Will Day, chief executive of Care International, said: "Air drops make great TV, but they often represent a failure to respond to a food crisis."
Barbara Stocking, director of Oxfam, said all aid should be channelled through the UN "to be seen as impartial and separate from military action".
"Trucking of food is cheaper and is tried and tested. Air drops are risky, random, expensive, and likely to meet only a fraction of the need. Aid workers would be put in a difficult position if food aid came to be viewed as part of a military effort".
Mohammed Kroessin, director of Muslim Aid, which has already raised £500,000 in aid, said the military action "will cause immense suffering to millions of starving people. Air drops will not be useful".
The director of the Catholic charity Cafod, Julian Filichowski, said: "It is a matter of fact that even the threat of military action has made the humanitarian situation worse. The start of military attacks on Afghanistan, even if limited, will exacerbate problems."
Save the Children's director-general, Mike Aaronson, said it was not the charity's job to say whether military action should have taken place. But he added his organisation had urged restraint on the grounds that military action inevitably resulted in civilian casualties and suffering, and all possible alternatives should be explored first.
The threat of military action has already had serious consequences, causing many people to leave the urban areas of Afghanistan.

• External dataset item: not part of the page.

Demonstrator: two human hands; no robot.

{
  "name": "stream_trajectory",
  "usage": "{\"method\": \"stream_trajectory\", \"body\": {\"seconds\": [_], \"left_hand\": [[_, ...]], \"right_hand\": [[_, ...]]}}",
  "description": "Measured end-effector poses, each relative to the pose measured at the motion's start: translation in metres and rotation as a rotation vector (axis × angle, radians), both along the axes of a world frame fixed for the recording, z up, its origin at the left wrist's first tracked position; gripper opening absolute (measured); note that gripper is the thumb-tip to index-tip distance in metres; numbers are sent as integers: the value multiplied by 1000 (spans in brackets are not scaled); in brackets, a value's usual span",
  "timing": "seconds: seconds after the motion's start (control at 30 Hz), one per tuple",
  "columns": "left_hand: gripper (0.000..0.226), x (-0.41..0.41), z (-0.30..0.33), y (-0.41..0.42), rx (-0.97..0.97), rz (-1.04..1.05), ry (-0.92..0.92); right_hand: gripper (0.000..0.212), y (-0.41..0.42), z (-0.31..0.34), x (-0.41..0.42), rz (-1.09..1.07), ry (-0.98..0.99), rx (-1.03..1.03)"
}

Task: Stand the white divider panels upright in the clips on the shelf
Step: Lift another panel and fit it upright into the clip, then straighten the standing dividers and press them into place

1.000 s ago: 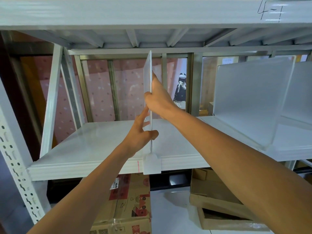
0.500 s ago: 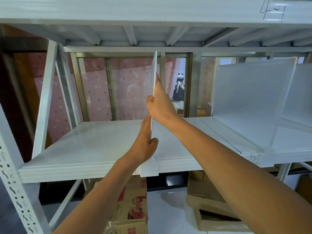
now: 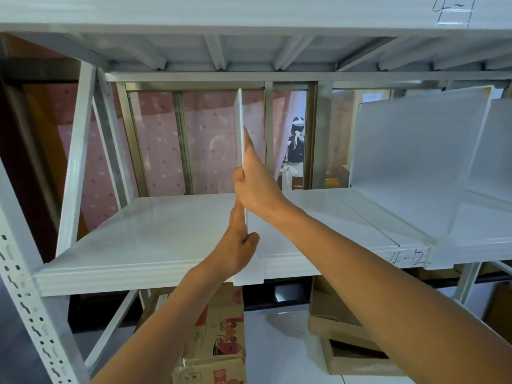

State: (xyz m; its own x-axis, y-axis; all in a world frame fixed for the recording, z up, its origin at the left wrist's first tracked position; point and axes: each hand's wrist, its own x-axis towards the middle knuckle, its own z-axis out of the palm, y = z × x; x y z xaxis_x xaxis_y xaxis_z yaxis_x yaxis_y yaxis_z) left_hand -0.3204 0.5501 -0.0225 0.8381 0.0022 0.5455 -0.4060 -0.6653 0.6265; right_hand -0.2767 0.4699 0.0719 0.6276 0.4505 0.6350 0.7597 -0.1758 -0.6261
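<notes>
a white divider panel [image 3: 240,126] is held upright, edge-on, at the front of the shelf [image 3: 144,234], its foot at the clip [image 3: 248,274]. the right hand [image 3: 256,184] is clamped high on it; the left hand [image 3: 237,246] is pinched lower down.

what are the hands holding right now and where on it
Both grip the upright white divider panel by its near vertical edge: the right hand about halfway up, the left hand lower down, just above the clip on the shelf front.

Counting three panels [image 3: 240,126] [image 3: 415,162] [image 3: 496,145] standing up. One clip [image 3: 248,274], two hands [image 3: 257,187] [image 3: 238,248]. Three boxes [image 3: 219,336] [image 3: 332,314] [image 3: 357,361] below.
</notes>
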Motion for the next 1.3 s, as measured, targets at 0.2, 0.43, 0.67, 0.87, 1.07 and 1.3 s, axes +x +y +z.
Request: {"method": "stream_trajectory", "body": {"seconds": [0.2,0.43,0.67,0.87,1.07,1.3], "left_hand": [[105,0,13,15,-58,-38,12],[110,-14,62,20,-52,-11,-152],[95,-43,3,11,100,225,-328],[52,-39,-72,-2,604,443,-357],[72,-26,-89,5,752,488,-346],[78,-22,-82,32,887,383,-450]], "right_hand": [[84,-30,9,3,61,3,-69],[83,-73,12,12,16,-26,-62],[73,-109,-40,29,15,13,-232],[77,-111,-99,30,23,-146,-707],[96,-97,-136,33,-159,-575,-982],[93,-99,-148,43,-205,-671,-920]]}}
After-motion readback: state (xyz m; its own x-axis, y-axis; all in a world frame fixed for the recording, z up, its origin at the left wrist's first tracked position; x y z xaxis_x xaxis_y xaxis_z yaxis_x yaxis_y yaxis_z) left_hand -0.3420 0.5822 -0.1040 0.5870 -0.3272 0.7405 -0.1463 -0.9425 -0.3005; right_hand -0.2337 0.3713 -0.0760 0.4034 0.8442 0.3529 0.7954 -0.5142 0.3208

All the dozen agencies contacted by the Guardian yesterday wanted Afghanistan's borders reopened immediately.
"States in the region must honour their obligations under the refugee convention and ensure that those seeking refuge from Afghanistan are allowed to enter their borders," Mr Aaronson said.

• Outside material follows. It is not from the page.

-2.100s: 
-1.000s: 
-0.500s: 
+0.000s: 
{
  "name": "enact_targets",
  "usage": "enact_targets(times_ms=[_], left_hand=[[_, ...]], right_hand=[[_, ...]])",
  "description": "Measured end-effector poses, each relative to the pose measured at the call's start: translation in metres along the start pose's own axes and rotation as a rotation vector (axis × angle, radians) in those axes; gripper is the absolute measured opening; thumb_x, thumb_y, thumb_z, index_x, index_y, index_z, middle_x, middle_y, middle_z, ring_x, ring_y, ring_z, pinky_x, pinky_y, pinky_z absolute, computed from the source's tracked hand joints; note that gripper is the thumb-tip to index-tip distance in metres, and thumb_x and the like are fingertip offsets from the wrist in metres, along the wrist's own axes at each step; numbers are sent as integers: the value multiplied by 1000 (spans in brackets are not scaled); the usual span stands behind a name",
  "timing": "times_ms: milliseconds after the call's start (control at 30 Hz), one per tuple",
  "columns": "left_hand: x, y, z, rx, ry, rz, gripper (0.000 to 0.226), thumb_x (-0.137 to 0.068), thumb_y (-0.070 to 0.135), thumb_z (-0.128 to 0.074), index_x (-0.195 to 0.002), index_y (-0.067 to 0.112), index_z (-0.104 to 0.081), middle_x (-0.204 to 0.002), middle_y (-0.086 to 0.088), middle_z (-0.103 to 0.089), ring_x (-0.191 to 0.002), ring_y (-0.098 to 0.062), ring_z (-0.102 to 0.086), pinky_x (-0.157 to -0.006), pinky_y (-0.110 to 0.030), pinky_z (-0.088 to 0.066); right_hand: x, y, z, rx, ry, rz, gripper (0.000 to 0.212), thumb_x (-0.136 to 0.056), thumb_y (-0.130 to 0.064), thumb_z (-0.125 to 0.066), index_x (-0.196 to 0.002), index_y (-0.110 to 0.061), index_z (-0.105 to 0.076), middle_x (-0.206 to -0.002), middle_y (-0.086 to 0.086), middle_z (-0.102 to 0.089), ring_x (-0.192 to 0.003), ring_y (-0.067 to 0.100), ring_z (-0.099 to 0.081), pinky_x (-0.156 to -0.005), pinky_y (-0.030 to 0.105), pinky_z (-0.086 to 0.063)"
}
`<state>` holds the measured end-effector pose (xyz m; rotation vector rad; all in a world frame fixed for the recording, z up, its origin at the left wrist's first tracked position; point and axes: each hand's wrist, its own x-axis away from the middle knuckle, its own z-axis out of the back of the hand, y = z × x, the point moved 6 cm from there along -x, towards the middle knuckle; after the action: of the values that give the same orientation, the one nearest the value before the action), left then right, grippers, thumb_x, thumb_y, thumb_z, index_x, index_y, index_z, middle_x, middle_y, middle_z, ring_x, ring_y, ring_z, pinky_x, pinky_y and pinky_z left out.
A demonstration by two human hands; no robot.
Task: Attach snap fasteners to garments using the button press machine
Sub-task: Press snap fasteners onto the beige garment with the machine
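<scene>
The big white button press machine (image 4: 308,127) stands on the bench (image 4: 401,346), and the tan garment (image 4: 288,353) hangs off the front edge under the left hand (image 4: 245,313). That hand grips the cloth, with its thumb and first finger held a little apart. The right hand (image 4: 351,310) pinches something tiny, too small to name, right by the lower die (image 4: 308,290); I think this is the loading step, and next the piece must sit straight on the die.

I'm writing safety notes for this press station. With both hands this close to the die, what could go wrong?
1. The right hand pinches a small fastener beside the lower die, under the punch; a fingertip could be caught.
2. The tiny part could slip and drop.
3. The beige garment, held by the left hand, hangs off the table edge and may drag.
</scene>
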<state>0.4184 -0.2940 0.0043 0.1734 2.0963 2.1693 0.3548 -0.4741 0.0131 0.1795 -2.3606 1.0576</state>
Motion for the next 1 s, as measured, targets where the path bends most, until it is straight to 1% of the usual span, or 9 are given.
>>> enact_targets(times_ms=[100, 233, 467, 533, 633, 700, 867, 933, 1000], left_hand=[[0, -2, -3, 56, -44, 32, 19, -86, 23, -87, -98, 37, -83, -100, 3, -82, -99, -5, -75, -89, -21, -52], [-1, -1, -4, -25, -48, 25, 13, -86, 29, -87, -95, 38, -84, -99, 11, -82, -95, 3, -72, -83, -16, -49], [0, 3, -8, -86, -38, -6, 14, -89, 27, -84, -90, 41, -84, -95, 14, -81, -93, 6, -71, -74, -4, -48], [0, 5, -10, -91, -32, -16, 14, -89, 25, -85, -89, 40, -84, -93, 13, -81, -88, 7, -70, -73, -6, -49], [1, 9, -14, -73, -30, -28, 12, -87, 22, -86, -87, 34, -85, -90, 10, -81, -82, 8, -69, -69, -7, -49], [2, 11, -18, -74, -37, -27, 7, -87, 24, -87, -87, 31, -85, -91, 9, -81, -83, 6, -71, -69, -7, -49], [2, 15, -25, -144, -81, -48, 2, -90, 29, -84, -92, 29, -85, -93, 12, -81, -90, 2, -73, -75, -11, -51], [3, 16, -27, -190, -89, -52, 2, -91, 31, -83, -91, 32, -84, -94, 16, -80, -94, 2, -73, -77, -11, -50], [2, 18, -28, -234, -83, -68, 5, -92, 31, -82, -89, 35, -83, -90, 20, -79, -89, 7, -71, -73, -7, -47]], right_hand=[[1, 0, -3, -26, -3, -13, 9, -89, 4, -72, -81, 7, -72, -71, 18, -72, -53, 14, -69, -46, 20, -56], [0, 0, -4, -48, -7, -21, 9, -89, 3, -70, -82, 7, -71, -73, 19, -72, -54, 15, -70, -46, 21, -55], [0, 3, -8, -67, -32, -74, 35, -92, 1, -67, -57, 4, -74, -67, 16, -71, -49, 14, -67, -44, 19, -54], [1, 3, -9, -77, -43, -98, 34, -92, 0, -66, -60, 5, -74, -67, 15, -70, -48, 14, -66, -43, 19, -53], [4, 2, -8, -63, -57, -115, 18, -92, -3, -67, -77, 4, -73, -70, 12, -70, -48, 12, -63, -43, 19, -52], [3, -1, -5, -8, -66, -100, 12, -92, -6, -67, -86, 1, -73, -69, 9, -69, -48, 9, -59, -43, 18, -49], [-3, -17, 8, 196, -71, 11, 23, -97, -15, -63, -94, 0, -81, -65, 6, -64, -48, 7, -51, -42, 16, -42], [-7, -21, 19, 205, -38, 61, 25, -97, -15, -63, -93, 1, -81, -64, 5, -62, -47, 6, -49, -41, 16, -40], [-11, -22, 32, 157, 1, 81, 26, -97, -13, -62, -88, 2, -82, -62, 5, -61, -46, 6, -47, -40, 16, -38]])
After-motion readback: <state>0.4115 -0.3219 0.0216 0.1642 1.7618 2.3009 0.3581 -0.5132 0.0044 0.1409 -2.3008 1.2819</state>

Cafod said launching air strikes while the borders were still closed would leave people who were already starving stranded without access to aid.
A statement said: "We would remind the international community that international law obliges those who take armed action to make sure that civilians have access to humanitarian aid."

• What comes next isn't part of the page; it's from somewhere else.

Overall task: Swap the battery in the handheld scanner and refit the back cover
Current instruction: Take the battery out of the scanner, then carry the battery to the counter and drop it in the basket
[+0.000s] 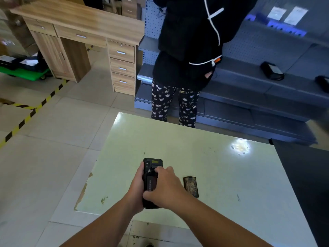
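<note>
The desk lies bare on its far half and right side, open to reach. The back cover lies just right of the right hand. A person stands beyond the far edge, before grey shelving.

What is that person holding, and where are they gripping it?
A black handheld scanner, back side up. The left hand wraps its left edge; the right hand lies over its back and lower right side. The back cover lies unheld on the table.
</note>
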Action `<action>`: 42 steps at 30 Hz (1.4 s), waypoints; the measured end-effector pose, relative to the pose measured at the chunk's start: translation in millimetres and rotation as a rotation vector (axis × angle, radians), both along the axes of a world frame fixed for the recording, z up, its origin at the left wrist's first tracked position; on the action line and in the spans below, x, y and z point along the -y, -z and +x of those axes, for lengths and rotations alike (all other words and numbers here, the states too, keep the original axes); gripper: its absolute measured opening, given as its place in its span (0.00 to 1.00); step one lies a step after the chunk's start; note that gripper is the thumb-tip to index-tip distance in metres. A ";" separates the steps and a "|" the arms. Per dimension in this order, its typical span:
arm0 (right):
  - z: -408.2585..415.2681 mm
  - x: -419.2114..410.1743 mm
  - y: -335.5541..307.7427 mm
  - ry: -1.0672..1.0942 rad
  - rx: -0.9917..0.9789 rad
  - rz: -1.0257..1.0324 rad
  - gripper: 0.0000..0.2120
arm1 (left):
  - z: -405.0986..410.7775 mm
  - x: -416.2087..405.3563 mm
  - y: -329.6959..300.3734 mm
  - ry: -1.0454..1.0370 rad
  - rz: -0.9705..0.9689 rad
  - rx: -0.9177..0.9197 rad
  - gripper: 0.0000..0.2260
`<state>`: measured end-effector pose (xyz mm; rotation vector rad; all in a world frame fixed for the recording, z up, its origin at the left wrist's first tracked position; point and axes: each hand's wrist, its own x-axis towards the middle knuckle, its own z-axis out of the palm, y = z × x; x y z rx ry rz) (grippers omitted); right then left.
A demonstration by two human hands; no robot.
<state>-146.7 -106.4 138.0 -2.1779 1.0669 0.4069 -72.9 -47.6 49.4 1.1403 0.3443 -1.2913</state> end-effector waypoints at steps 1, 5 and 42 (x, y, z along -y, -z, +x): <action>0.6 -0.8 0.3 -0.018 -0.023 -0.007 0.26 | -1.1 0.4 0.9 0.010 -0.001 0.008 0.28; -6.0 -2.8 -1.2 -0.037 -0.015 -0.034 0.23 | 4.5 4.2 11.8 0.047 0.066 0.158 0.29; -206.1 155.2 9.2 0.356 -0.171 -0.303 0.22 | -125.1 123.2 -22.6 1.139 0.135 1.891 0.32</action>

Pakistan, Iran and the former Soviet republics of Tajikistan and Uzbekistan closed their borders in line with an American request early in the crisis. Their governments were willing to go along with Washington because they feared a huge refugee influx which they could not control.
The executive director of World Vision, Charles Clayton, said: "As a Christian humanitarian organisation we never advocate the use of military force. But we remind western forces of their obligations to civilians under the Geneva convention."
Christian Aid said military force "could only be justified as a last resort as a means of bringing guilty men to justice", but "in the short term it will inevitably make the humanitarian situation worse".
Secure conditions were essential for the transport of supplies, which meant open borders and agreement by those inside and outside the country that aid convoys would move unmolested.
"Any offensive military action or threat of military action makes it impossible to deliver these conditions," its director, Daleep Mukarjee, said.
"The most vital need is to prevent people becoming refugees by getting humanitarian aid to their home areas and remove the fear of conflict, which is combining with hunger to drive people from their homes."